- [What is required]: Print the data exactly as it appears, keeping every word.

- [Provided material]:
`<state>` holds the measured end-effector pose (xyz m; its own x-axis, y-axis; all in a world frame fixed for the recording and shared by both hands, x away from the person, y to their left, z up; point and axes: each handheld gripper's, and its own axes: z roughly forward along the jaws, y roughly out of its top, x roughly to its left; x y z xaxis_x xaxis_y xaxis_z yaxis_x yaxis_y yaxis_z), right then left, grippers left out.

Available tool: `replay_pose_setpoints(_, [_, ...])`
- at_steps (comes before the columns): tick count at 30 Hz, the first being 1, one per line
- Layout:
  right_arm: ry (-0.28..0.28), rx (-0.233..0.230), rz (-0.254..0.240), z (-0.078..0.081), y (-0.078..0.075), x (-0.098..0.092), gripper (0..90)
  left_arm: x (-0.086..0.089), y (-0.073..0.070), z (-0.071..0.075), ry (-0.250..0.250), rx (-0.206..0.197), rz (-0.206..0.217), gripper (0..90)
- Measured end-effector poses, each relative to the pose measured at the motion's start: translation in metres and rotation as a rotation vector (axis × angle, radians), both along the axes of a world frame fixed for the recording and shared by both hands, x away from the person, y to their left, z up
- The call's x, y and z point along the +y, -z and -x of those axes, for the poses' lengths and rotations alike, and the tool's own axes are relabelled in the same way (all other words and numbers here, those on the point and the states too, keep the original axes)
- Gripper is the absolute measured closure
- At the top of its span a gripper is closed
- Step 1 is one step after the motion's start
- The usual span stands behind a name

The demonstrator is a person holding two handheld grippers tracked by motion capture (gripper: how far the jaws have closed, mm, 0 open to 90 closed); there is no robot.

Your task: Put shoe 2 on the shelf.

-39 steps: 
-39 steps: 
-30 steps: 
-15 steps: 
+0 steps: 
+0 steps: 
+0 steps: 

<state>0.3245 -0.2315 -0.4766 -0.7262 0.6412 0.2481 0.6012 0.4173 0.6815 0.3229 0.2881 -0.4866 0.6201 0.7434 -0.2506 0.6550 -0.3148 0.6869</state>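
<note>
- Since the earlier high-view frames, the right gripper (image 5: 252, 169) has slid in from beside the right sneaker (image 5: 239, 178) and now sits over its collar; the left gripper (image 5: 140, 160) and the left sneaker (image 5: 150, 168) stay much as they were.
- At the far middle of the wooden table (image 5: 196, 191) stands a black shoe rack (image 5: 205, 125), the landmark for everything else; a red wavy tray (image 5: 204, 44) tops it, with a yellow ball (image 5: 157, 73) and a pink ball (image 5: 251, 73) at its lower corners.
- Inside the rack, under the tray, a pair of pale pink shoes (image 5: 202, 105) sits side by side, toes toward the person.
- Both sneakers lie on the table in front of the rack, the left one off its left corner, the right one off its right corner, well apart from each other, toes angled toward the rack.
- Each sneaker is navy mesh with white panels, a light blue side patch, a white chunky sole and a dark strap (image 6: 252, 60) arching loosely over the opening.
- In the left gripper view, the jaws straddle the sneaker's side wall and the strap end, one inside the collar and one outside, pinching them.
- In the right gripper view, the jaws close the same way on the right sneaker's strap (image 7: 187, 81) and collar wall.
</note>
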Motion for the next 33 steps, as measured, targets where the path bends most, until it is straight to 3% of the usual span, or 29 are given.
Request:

- [Problem solution]:
`<state>` holds the measured end-effector pose (xyz m; its own x-axis, y-axis; all in a world frame fixed for the recording and shared by both hands, x away from the person, y to their left, z up; point and axes: each handheld gripper's, and its own axes: z roughly forward along the jaws, y roughly out of its top, x roughly to its left; x y z xaxis_x xaxis_y xaxis_z yaxis_x yaxis_y yaxis_z), right then left, grippers left out.

Available tool: `replay_pose_setpoints(_, [_, ...])`
- at_steps (comes before the columns): tick count at 30 Hz, the first being 1, one per line
- Layout:
  right_arm: ry (-0.28..0.28), rx (-0.233..0.230), rz (-0.254..0.240), z (-0.078..0.081), y (-0.078..0.075), x (-0.098..0.092), gripper (0..90)
  left_arm: x (-0.086..0.089), y (-0.073..0.070), z (-0.071..0.075), ry (-0.250..0.250), rx (-0.206..0.197), rz (-0.206..0.217), gripper (0..90)
- Measured end-effector poses, each relative to the pose measured at the motion's start: translation in metres and rotation as a rotation vector (axis × angle, radians), both along the axes of a world frame fixed for the recording and shared by both hands, x away from the person, y to their left, z up
- The call's x, y and z point along the +y, -z and -x of those axes, for the poses' lengths and rotations alike, and the tool's own axes are relabelled in the same way (all other words and numbers here, those on the point and the states too, keep the original axes)
- Gripper is the absolute measured closure
- At the top of its span a gripper is closed
- Step 1 is one step after the motion's start
- The usual span stands behind a name

The demonstrator is a person holding two handheld grippers tracked by motion capture (gripper: how far the jaws have closed, mm, 0 open to 90 closed); there is no robot.

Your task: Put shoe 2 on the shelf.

-39 steps: 
-39 steps: 
-30 steps: 
-15 steps: 
+0 steps: 
+0 steps: 
+0 steps: 

<state>0.3245 -0.2315 -0.4766 -0.7262 0.6412 0.2481 0.6012 0.4173 0.6815 0.3229 0.2881 -0.4866 0.6201 0.7434 -0.2506 0.6550 -0.3148 0.6869</state>
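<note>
- Since the earlier high-view frames, the right gripper (image 5: 252, 169) has slid in from beside the right sneaker (image 5: 239, 178) and now sits over its collar; the left gripper (image 5: 140, 160) and the left sneaker (image 5: 150, 168) stay much as they were.
- At the far middle of the wooden table (image 5: 196, 191) stands a black shoe rack (image 5: 205, 125), the landmark for everything else; a red wavy tray (image 5: 204, 44) tops it, with a yellow ball (image 5: 157, 73) and a pink ball (image 5: 251, 73) at its lower corners.
- Inside the rack, under the tray, a pair of pale pink shoes (image 5: 202, 105) sits side by side, toes toward the person.
- Both sneakers lie on the table in front of the rack, the left one off its left corner, the right one off its right corner, well apart from each other, toes angled toward the rack.
- Each sneaker is navy mesh with white panels, a light blue side patch, a white chunky sole and a dark strap (image 6: 252, 60) arching loosely over the opening.
- In the left gripper view, the jaws straddle the sneaker's side wall and the strap end, one inside the collar and one outside, pinching them.
- In the right gripper view, the jaws close the same way on the right sneaker's strap (image 7: 187, 81) and collar wall.
</note>
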Motion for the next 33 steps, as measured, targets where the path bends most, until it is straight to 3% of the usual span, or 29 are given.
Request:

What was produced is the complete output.